Maniphest T200215

Create kafka topic for mjolinr bulk daemon and decide on cluster
Closed, ResolvedPublic
Actions

Assigned To

Authored By

	EBernhardson
	Jul 23 2018, 4:39 PM

Description

This kafka topic will be produced to once a week from an oozie workflow. It will be consumed by two separate consumer groups, one for each datacenter.

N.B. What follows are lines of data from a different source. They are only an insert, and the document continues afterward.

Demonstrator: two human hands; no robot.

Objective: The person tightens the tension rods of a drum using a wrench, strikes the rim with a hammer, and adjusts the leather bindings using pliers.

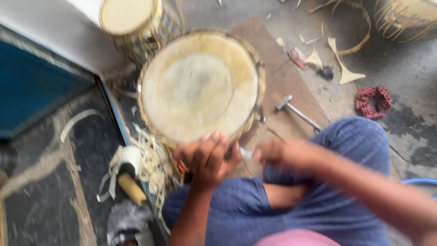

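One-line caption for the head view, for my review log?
Seated person's left hand grips a drum at its near rim; blurred right hand beside it, hammer on floor.

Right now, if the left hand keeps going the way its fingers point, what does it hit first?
The drum: the left hand already sits at its near rim, fingers pointing up over the skin. The picture is blurred, so contact is unclear.

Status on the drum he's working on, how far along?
Done: a pale skin head already sits stretched across the drum, and cut strips litter the floor beside it. In hand: the left hand grips the near rim; the right hand holds something small and pale at the rim, too blurred to identify. Left: can't tell; the hammer lies unused on the floor.
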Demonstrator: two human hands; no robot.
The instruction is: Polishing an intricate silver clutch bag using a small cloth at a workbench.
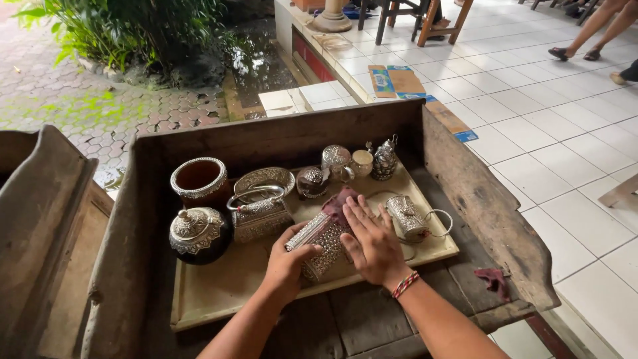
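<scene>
looking down from the head view, a cream tray [219, 292] sits inside a worn wooden trough [478, 199], and everything is placed from that tray. near the tray's front middle lies a long embossed silver box [319, 242], tilted, with the left hand [287, 260] curled over its near end, fingers closed on it in a firm grip. the right hand [372, 242] lies flat with fingers together, pressing a dark red cloth [339, 203] against the box's far end; its grip is not wrapped around anything, just palm down on cloth and box. a red and white bracelet [405, 284] circles that wrist. at the tray's right side, just beside the right hand, rests a small silver purse with a loop handle [409, 216]. on the tray's left half stand a silver handled basket [259, 213] and a round lidded pot [197, 233], with an open brown bowl rimmed in silver [199, 179] behind it. along the tray's back edge sit several small silver jars [362, 161]. off the tray's right front corner, a second red rag [493, 279] lies on the wood.
</scene>
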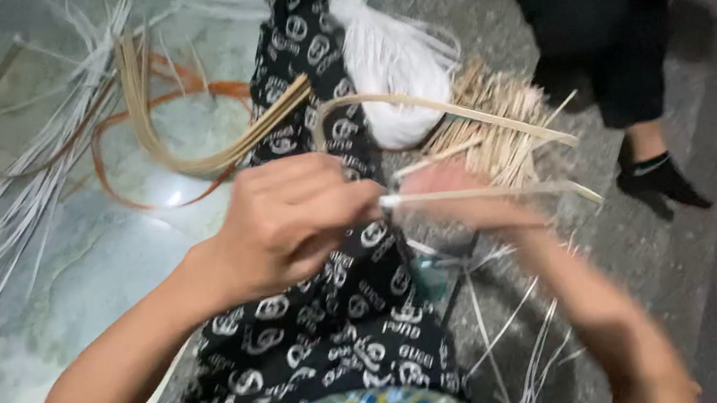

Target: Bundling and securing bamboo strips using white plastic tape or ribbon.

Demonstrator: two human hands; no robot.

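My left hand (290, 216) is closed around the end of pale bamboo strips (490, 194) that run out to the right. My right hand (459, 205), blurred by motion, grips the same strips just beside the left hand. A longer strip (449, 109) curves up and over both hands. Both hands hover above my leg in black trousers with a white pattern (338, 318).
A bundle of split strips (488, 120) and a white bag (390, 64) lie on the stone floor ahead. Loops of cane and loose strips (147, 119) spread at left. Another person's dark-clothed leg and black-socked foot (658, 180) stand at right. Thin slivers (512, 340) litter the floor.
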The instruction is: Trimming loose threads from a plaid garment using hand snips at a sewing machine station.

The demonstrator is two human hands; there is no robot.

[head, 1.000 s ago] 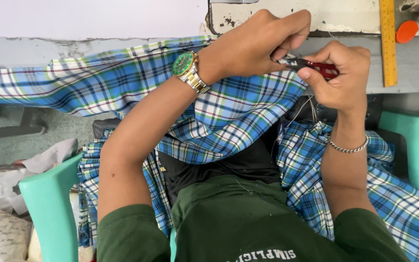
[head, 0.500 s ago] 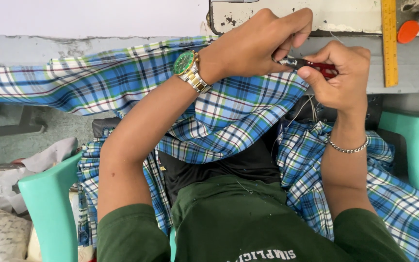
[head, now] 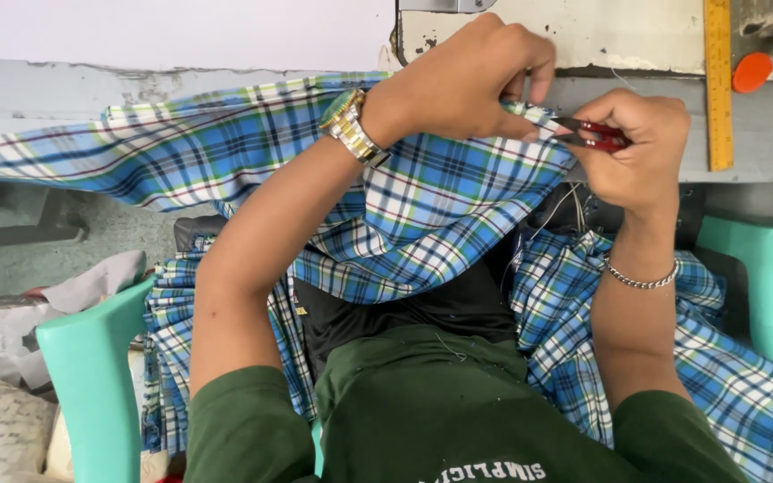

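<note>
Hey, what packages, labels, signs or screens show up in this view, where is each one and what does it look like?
No packages, signs or screens show.
Yellow ruler: fixed upright on the table's right side, a long narrow strip with printed markings.
Printed shirt lettering: bottom centre on the green shirt, a white row.
Wristwatch: on the left wrist, gold band; its dial is not readable.

A tailoring workshop: plaid fabric [head: 440,206] over a worn desk [head: 225,98], yellow ruler [head: 718,85] upper right, thread snips [head: 588,134]
</note>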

Data size is estimated as ~3GB per week (with gzip compression enabled), but all generated at once.

Kafka cluster: main-{eqiad,codfw}
Topic name: (eqiad|codfw).cirrussearch.page-index-update
Number of partitions: 3

Details

	Subject	Repo	Branch	Lines +/-
	transfer_to_es kafka tweaks	wikimedia/discovery/analytics	master	+46 -16
	Point transfer to es at main-eqiad kafka cluster	wikimedia/discovery/analytics	master	+2 -2

Customize query in gerrit

Related Objects
Search...

Status	Assigned	Task
Resolved	EBernhardson	T183281 [epic] ELK upgrade to 6.x (elasticsearch, kibana, logstash)
Resolved	None	T183282 [epic] Search cluster upgrade to 6.x
Resolved	debt	T193654 [epic] Run multiple elasticsearch clusters on same hardware
Resolved	Gehel	T198351 Refactor puppet to support multiple elasticsearch instances on same node
Resolved	EBernhardson	T198490 Use kafka for communication from analytics cluster to elasticsearch
Duplicate	None	T200440 Data governance for topics
Resolved	EBernhardson	T200215 Create kafka topic for mjolinr bulk daemon and decide on cluster

Event Timeline

EBernhardson created this task.Jul 23 2018, 4:39 PM

EBernhardson updated the task description. (Show Details)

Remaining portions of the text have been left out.